→ **Work instructions**: Each line of the data that mentions the string "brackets" needs to be identified and copied.
Content starts
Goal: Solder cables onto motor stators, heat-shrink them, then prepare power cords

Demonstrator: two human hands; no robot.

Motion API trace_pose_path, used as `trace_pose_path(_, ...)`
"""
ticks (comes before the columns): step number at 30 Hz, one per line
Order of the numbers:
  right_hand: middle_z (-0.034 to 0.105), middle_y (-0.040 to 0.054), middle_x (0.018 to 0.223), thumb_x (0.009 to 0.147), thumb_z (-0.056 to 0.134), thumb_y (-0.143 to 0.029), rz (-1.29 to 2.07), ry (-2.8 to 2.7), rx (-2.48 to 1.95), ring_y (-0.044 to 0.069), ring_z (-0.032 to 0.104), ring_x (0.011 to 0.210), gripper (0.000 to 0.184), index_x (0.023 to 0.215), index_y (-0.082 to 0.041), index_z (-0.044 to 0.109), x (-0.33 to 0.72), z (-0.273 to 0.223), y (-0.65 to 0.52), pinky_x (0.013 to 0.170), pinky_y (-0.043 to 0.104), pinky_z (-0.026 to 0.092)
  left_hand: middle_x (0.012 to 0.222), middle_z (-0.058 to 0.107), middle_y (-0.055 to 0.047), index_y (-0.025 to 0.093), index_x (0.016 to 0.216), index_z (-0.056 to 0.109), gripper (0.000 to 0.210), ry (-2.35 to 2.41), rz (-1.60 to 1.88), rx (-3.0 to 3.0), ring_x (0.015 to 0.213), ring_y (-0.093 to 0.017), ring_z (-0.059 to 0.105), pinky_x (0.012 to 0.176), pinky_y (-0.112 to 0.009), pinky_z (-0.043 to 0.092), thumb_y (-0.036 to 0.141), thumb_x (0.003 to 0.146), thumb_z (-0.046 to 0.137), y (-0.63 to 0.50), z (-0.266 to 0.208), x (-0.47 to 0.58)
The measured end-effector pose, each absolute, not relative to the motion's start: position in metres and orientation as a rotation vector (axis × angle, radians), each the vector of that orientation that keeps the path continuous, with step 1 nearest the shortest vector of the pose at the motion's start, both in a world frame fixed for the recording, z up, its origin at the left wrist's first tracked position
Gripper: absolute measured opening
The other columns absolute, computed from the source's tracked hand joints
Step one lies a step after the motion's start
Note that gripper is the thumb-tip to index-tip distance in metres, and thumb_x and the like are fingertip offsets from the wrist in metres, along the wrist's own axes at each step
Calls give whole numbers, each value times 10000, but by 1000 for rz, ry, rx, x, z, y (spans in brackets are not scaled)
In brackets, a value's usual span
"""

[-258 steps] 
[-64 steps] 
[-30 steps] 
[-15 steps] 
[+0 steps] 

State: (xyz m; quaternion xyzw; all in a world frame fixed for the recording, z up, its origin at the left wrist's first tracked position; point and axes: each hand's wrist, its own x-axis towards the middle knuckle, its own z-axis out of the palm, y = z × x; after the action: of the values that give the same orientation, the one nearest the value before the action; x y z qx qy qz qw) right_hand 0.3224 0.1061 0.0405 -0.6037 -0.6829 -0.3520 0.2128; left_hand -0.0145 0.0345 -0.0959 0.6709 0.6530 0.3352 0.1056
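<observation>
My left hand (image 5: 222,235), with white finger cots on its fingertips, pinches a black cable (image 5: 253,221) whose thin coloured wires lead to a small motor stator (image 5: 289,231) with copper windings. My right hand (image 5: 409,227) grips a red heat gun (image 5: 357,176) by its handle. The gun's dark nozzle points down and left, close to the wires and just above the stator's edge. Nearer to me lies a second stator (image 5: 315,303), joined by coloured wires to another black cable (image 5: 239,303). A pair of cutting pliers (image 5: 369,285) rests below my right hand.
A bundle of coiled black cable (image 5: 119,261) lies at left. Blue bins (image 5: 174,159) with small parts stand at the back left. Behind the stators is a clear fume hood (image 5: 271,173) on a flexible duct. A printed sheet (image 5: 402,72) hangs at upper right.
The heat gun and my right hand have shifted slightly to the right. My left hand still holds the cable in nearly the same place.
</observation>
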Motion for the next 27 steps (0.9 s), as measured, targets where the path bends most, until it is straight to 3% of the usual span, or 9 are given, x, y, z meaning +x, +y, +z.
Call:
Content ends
→ **Result below**:
Calls give whole numbers, each value times 10000, but by 1000 for rz, ry, rx, x, z, y (spans in brackets are not scaled)
In brackets, a value's usual span

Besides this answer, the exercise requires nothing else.